João Mosco

João Mosco (em grego: Ιωάννης Μόσχος; em latim: Joannes Moschus - ca. 550 - 619), nome que deriva do em grego clássico: ὁ τοῦ Μόσχου; romaniz.: ho tou Moschoutrad.: “"filho de Mosco"”, foi um monge bizantino e um escritor asceta.

João Mosco
Nascimento 550
Damasco (Império Bizantino)
Morte 619 (68–69 anos)
Roma
Cidadania Império Bizantino
Ocupação hagiógrafo, escritor
Religião cristianismo ortodoxo

BiografiaEditar

João nasceu por volta de 550, provavelmente em Damasco e foi chamado de "abstêmio" (ho eukratas). Ele viveu, na sequência, no mosteiro de são Teodósio (hoje Deir Dosi) em Jerusalém, entre os eremitas no vale do Jordão e na Nova Laura de São Sabé, a sudeste de Belém.

Por volta de 578 d.C., ele foi ao Egito com Sofrônio (futuro Patriarca de Jerusalém) e chegou até o Grande Oásis.
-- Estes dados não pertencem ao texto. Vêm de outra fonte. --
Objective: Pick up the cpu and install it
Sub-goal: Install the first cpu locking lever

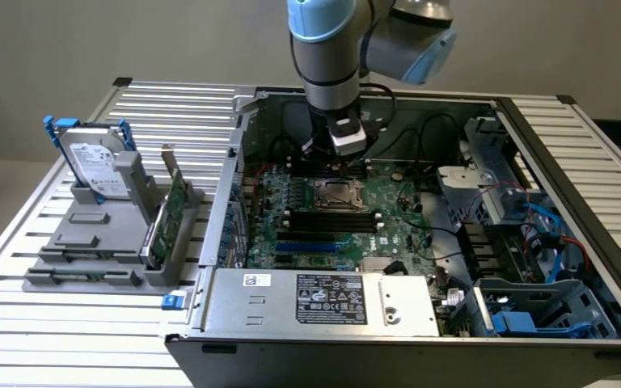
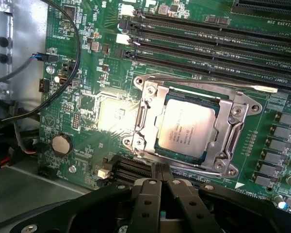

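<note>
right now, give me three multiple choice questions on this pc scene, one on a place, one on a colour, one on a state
1. Where is the cpu?
A. in the socket frame on the motherboard
B. on the grey stand
C. held in the end effector

2. What colour is the bracket on the hard drive?
A. red
B. blue
C. yellow

3. How is the end effector?
A. wide open
B. shut on a cable
C. shut, holding nothing

Answers:
1 A, the silver chip lies inside the metal frame.
2 B, blue arms show beside the drive in the exterior view.
3 C, its fingers meet with nothing between them in the wrist view.
</note>
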You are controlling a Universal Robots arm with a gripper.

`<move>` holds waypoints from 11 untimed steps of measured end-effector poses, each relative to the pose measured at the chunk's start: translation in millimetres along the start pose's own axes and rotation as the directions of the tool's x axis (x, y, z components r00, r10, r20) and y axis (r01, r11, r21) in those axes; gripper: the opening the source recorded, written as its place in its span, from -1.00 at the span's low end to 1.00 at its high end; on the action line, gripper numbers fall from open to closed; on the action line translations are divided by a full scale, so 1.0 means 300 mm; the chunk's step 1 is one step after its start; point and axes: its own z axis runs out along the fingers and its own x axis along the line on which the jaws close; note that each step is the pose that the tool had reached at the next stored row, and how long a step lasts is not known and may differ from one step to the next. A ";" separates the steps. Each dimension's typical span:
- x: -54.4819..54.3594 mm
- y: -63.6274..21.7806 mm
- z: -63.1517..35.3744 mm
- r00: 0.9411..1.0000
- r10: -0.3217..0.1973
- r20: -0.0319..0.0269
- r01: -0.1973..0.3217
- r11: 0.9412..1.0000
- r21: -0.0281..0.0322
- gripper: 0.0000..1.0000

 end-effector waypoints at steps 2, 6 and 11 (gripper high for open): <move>0.000 -0.001 0.001 1.000 0.010 -0.001 -0.010 1.000 -0.002 -0.79; 0.000 -0.003 0.004 1.000 0.030 -0.003 -0.030 1.000 -0.007 -0.79; 0.000 -0.006 0.006 0.999 0.053 -0.005 -0.053 0.999 -0.012 -0.79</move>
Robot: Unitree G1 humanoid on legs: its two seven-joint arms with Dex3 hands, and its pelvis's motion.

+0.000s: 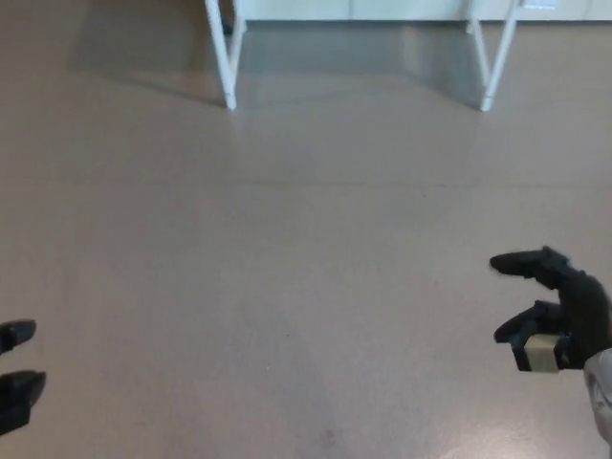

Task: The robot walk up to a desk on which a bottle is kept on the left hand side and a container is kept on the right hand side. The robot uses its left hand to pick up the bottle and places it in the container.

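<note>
While both hands, left hand [17, 373] and right hand [559, 311], hang spread and empty, bare floor [306, 268] reaches the white desk legs [227, 57].

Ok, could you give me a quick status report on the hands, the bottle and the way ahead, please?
Left hand and right hand open, holding nothing. Bottle and container not in view. Only white desk legs visible ahead; bare floor between.

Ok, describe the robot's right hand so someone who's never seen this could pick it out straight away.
Start from the wide tan floor that fills the view, below the white desk legs at the top. Go to the right edge, low down: the right hand is the black, open shape there. Unlike the left hand, barely showing at the opposite edge, nearly all of it shows.
</note>
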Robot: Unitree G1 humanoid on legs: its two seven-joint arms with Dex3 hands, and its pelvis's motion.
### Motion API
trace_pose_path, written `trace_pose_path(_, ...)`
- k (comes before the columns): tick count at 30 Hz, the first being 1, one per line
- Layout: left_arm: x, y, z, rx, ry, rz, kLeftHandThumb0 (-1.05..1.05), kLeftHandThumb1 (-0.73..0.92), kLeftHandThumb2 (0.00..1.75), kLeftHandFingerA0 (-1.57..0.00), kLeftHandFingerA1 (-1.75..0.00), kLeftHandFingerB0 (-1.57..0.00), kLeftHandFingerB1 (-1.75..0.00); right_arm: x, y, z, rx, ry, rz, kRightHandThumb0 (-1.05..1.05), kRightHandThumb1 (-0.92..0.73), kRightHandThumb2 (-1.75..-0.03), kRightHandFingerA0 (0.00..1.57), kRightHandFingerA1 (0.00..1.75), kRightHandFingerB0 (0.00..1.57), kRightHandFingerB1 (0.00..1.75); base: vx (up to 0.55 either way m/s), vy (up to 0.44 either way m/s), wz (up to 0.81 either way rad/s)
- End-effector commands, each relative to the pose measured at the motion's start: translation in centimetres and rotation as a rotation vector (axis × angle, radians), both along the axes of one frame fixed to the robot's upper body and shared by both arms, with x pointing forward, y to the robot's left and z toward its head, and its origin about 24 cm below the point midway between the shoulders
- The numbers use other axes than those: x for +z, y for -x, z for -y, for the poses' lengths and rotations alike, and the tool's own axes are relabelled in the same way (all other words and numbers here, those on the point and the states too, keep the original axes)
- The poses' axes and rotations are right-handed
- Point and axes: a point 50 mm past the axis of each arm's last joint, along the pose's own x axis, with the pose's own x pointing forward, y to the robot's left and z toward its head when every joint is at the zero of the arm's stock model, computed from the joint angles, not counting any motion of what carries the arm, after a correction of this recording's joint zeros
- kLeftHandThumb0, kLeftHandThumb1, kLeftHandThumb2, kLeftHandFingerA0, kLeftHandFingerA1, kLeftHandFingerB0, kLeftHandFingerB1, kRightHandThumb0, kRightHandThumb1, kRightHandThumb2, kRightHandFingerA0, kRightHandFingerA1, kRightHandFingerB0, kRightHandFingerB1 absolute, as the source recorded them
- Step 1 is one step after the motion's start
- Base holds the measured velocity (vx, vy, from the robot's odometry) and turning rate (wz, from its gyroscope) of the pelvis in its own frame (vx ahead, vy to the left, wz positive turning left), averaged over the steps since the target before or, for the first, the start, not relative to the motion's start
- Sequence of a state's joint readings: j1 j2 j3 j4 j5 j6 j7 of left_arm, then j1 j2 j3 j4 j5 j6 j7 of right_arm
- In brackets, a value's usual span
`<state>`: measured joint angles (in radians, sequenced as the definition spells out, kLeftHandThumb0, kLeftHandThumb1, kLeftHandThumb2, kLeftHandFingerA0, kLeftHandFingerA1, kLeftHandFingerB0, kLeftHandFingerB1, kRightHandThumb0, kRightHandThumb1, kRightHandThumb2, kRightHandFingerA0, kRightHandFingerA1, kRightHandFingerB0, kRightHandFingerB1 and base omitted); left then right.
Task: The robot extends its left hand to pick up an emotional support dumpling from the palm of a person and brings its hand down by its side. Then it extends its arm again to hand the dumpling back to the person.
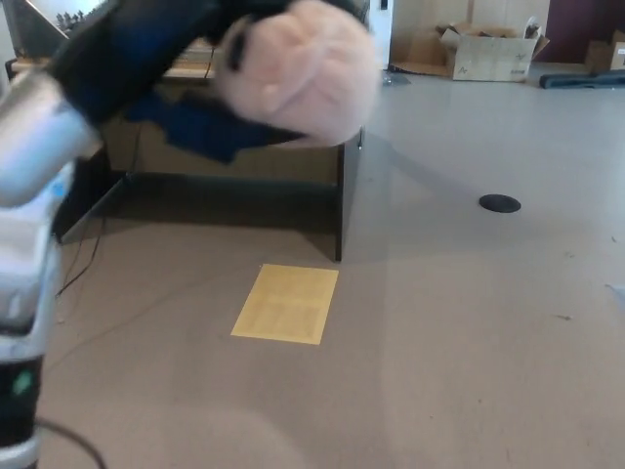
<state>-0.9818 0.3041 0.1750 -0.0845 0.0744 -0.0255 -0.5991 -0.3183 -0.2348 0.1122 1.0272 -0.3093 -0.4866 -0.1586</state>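
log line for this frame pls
phase: dumpling taken, arm moving | left hand: shut on dumpling, raised near camera, blurred | right hand: not in view | person's hand: not in view

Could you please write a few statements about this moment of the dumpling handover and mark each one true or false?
1. The left hand holds the dumpling. True.
2. A person's palm is stretched out beneath the dumpling. False: no person shows in the head view.
3. A yellow sheet lies on the floor. True.
4. The dumpling rests on the floor beside the sheet. False: it is held up near the top of the picture.
5. A cardboard box stands in the far background. True.
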Motion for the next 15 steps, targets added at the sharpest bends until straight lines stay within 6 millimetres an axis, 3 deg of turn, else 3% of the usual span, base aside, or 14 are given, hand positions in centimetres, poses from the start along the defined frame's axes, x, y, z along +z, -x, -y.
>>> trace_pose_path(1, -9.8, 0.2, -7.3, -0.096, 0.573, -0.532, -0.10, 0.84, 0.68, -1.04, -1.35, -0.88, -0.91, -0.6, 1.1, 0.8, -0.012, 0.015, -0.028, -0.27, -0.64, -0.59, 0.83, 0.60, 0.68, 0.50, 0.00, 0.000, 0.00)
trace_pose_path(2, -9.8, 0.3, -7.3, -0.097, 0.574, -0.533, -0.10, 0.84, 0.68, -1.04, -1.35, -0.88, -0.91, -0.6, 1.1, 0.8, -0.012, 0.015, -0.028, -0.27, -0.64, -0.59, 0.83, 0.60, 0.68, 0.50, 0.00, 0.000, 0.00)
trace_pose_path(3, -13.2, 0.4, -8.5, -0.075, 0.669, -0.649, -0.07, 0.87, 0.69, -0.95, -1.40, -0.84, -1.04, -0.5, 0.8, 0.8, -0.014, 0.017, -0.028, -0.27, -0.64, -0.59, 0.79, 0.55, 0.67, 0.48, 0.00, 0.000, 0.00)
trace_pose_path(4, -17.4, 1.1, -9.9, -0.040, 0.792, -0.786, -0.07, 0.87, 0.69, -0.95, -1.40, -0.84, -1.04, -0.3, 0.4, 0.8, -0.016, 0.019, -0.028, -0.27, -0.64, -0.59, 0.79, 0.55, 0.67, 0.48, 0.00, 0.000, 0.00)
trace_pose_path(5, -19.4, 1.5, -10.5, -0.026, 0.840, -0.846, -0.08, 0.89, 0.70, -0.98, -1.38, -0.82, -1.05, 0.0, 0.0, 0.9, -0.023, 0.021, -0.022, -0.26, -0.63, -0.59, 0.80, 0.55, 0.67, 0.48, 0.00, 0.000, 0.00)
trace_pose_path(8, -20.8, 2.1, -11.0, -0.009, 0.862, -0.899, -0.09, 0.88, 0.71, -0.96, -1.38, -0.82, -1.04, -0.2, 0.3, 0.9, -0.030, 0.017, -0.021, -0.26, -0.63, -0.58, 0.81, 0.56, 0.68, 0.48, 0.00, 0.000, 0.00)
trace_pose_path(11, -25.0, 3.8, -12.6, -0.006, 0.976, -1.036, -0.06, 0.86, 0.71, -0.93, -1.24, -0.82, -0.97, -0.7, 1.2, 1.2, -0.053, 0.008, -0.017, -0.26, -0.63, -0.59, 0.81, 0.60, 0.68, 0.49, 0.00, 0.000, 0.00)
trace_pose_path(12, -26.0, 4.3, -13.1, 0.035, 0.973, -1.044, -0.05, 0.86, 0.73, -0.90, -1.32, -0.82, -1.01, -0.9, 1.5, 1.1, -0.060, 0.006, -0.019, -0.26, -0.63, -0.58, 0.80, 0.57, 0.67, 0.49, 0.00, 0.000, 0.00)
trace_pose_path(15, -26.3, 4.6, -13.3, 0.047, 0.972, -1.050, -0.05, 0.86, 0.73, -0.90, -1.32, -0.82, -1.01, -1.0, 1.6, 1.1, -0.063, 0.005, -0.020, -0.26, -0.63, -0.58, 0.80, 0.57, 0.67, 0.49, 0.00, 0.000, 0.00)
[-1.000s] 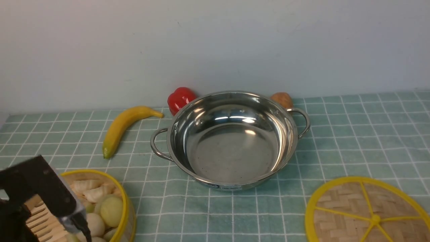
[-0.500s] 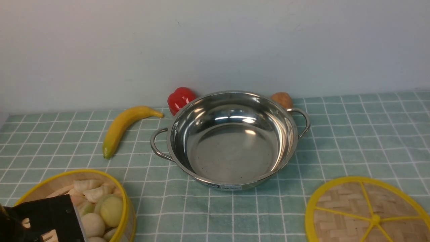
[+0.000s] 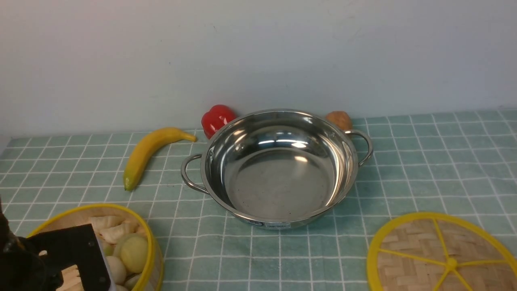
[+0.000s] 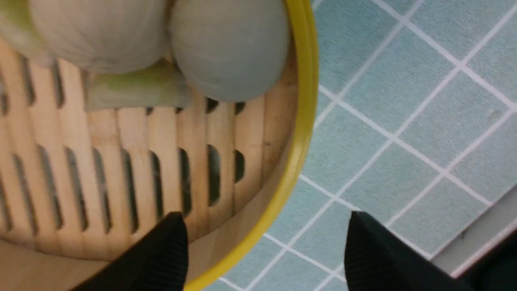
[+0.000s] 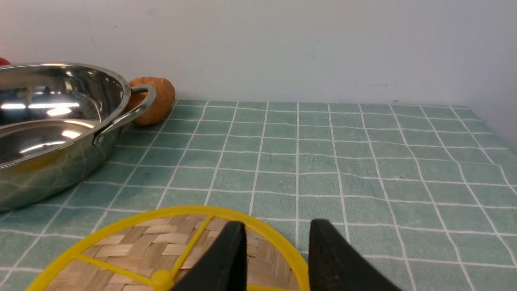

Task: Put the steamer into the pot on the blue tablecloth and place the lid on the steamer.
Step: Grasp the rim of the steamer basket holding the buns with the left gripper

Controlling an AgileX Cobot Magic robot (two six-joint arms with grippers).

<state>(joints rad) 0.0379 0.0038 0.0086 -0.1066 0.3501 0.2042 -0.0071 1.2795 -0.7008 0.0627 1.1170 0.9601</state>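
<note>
- My left gripper (image 4: pixel 264 220) gapes wide astride the steamer (image 4: pixel 302 121) rim, gripping nothing.
- My right gripper (image 5: pixel 278 224) hangs part-open, empty, over the lid (image 5: pixel 133 242) edge.
- The steamer sits on the cloth (image 3: pixel 424 161), apart from the pot (image 3: pixel 278 190).

The black left tool (image 4: pixel 264 246) is held low at the near left, its two ribbed fingertips (image 4: pixel 161 254) spread wide apart with nothing clamped between them. Its dark, blocky wrist housing (image 3: pixel 64 254) is seen at the bottom left corner of the front view, tilted downward. The black right tool (image 5: pixel 278 258) is shown only in the right wrist view, carried low and pointed forward, its two tapered fingers (image 5: pixel 226 262) parted by a narrower gap with nothing gripped.
</note>
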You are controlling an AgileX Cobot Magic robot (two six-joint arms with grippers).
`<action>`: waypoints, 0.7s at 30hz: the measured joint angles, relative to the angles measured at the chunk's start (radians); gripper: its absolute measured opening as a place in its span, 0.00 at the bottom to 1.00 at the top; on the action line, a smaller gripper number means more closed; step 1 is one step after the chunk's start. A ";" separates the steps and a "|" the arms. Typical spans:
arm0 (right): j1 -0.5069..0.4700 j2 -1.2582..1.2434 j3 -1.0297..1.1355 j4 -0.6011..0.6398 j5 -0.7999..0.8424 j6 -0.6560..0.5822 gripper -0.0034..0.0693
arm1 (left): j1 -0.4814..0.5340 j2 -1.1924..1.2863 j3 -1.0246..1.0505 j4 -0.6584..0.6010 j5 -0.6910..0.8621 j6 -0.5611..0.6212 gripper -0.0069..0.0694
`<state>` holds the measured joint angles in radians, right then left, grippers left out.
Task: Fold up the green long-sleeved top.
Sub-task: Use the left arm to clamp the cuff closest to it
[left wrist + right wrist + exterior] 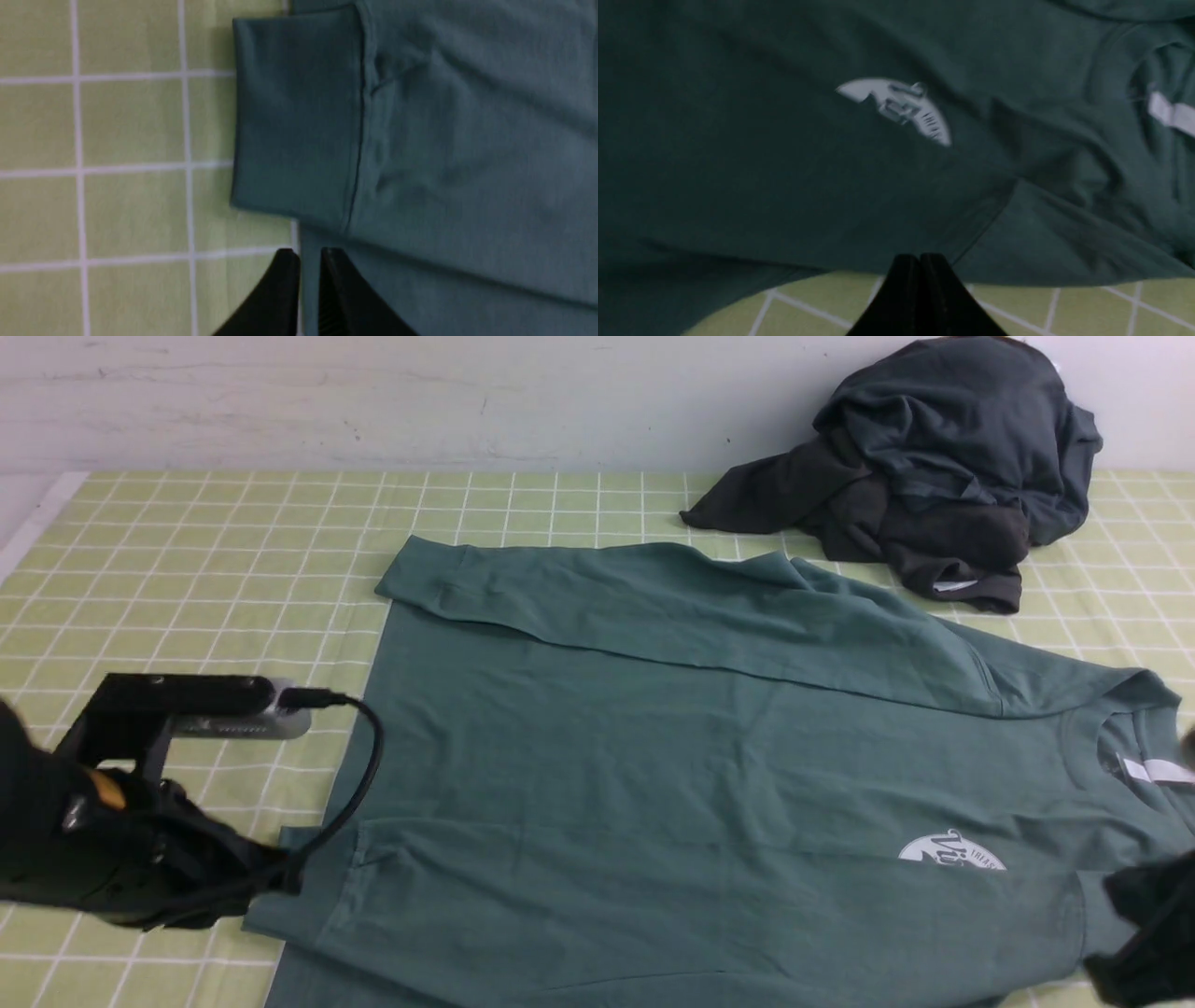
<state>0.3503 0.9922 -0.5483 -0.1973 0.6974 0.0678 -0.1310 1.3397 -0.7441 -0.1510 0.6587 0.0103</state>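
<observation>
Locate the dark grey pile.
Front view, far right: the dark grey pile lies by the back wall, just beyond the green top.

Soft, matt knit cloth for the green long-sleeved top (653,737), finely ribbed at the cuff (294,116), with a flat white printed logo (950,852). At 1 o'clock, heaped dark grey garments (934,476) in similar matt cloth. Underneath, a smooth, checked yellow-green covering on the tabletop (187,551). Matt black plastic on the left gripper (308,255).
</observation>
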 joint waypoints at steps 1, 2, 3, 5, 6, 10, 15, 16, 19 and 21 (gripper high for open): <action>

Depois de 583 d.C., ele foi até o Monte Sinai e lá passou dez anos na Laura dos aeliatae. Em seguida, ele visitou os mosteiros perto de Jerusalém e do Mar Morto. Em 604 d.C., ele foi até Antioquia, mas retornou ao Egito em 607 d.C. Em seguida ele foi para Chipre e, em 614 - 615 d.C., para Roma, onde morreu, em 619 d.C.

Em seu leito de morte, ele pediu à Sofrônio que o enterrasse, se possível, no Monte Sinai ou, caso não, no mosteiro de São Teodósio, em Jerusalém. Como o Sinai fora recentemente invadido pelos árabes, ele acabou sendo sepultado no mosteiro.

ObrasEditar

Ele é o autor de uma das mais antigas obras hagiográficas, chamada "Leimon" (Pratum spirituale - "Prados espirituais"), algumas vezes abreviada como "Prat.Spirit". Nela, ele narra suas experiências pessoais com os ascetas que encontrou durante as suas viagens e repete as suas histórias edificantes que estes mesmos ascetas contaram para ele.

Ainda que a obra esteja livre de discriminação crítica e repleta de milagres e visões extáticas, ela nos dá uma visão clara das práticas do monasticismo oriental, contém importantes informações sobre os cultos e cerimônias religiosas da época e nos apresenta numerosas heresias que ameaçavam a igreja no oriente.

Ela foi publicada pela primeira vez por Frontom du Duc no Auctarium biblioth. patrum,, I (Paris, 1624), 1057-1159. Uma outra edição, melhor, foi editada por Cotelier em sua Ecclesiae Graecae Monumenta, II (Paris, 1681), reeditada por Migne em sua Patrologia Graeca. LXXXVII, III, 2851-3112. Uma tradução latina, por Ambrose Traversari, foi editada por Migne, em P.G. LXXIV, 121-240).

Em conjunto com Sofrônio, Mosco escreveu uma biografia de João, o Esmoleiro, um fragmento da qual está preservado no primeiro capítulo de "Vita S. Joanni Eleemosynarii", por Leôncio de Neápolis, sob o nome de Simeão Metafrastes (P.G., CXIV, 895-966).